Os problemas começam quando as mulheres querem que os homens avaliem o passado sexual da mulher da mesma forma que as mulheres avaliam o passado sexual do homem.

Isso nunca vai acontecer porque a rejeição que o homem tem por mulheres promíscuas faz parte da sua psicologia masculina (isto é, não é nada que ele tenha o poder para mudar). Isto implica que por mais pressão social que as feministas façam - por mais "shamming" que elas imponham sobre os homens que dão preferência às mulheres castas - não vai haver altura alguma da História da Humanidade onde os homens coloquem a mulher casta e a mulher promíscua ao mesmo nível *marital* (isto é, para casar).

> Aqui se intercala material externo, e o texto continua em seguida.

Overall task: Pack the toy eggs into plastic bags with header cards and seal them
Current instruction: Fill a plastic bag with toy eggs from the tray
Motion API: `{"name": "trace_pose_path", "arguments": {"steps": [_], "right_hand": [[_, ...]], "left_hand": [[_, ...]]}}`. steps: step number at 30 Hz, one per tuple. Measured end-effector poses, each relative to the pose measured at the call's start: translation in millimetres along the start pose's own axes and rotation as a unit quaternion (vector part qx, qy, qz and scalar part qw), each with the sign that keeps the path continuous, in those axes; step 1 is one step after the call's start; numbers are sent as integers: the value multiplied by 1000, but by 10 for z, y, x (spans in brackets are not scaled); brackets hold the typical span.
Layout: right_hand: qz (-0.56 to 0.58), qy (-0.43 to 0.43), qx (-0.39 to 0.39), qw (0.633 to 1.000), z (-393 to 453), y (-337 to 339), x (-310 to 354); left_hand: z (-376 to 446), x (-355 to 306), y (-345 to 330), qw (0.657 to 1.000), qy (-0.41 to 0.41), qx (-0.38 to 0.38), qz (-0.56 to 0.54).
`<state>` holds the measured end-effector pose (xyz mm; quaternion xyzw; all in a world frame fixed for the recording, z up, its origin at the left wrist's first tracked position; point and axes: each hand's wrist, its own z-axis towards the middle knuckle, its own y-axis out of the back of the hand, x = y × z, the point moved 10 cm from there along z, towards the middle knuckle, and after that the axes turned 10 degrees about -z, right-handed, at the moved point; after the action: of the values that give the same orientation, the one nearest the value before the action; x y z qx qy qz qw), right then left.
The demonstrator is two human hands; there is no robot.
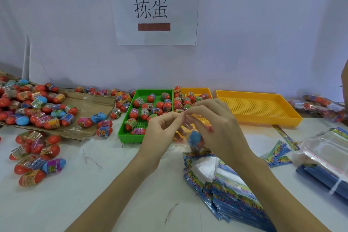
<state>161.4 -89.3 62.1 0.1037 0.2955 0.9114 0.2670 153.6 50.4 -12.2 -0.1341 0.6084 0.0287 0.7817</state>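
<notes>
Above the white table (56, 203), near the green plastic tray (128, 133), both hands pinch the top of a clear plastic bag (188, 128) — left hand (160, 133), right hand (216, 124) — with a blue-topped toy egg (195, 138) inside it.

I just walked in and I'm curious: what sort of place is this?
Probably a small toy-packing station in a workshop. Loose toy eggs lie heaped on the table, more sit sorted in a green tray, and a stack of printed header cards waits by the hands.
</notes>
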Motion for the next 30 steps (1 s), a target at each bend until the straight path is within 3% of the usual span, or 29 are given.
{"name": "trace_pose_path", "arguments": {"steps": [7, 13, 21, 30], "right_hand": [[16, -15, 20, 1000, 10, 6, -83], [-19, 22, 17, 999, 29, 65, -26], [-35, 46, -8, 998, 5, 89, 10], [37, -15, 18, 999, -28, -33, -62]], "left_hand": [[-2, -53, -37, 997, -41, 20, 64], [-59, -314, -107, 961, -166, 33, 217], [-70, -316, -111, 959, -173, 35, 223], [-67, -300, -103, 963, -158, 30, 214]]}}
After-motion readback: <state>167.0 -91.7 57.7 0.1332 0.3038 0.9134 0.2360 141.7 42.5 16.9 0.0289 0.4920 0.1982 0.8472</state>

Obviamente que isto não é uma forma de "controlar o comportamento das mulheres", mas sim de não permitir que as escolhas dos homens sejam condicionadas de uma forma anti-natural pelo comportamento das mulheres.

Resumindo, as mulheres são livres para viver como elas querem, tal como os homens são livres para dar preferência *matrimonial* às mulheres castas. O homem não pode impor a sua moral sexual sobre as mulheres, mas as mulheres não podem de maneira nenhuma fingir que não existem mulheres para casar e mulheres que não são para casar.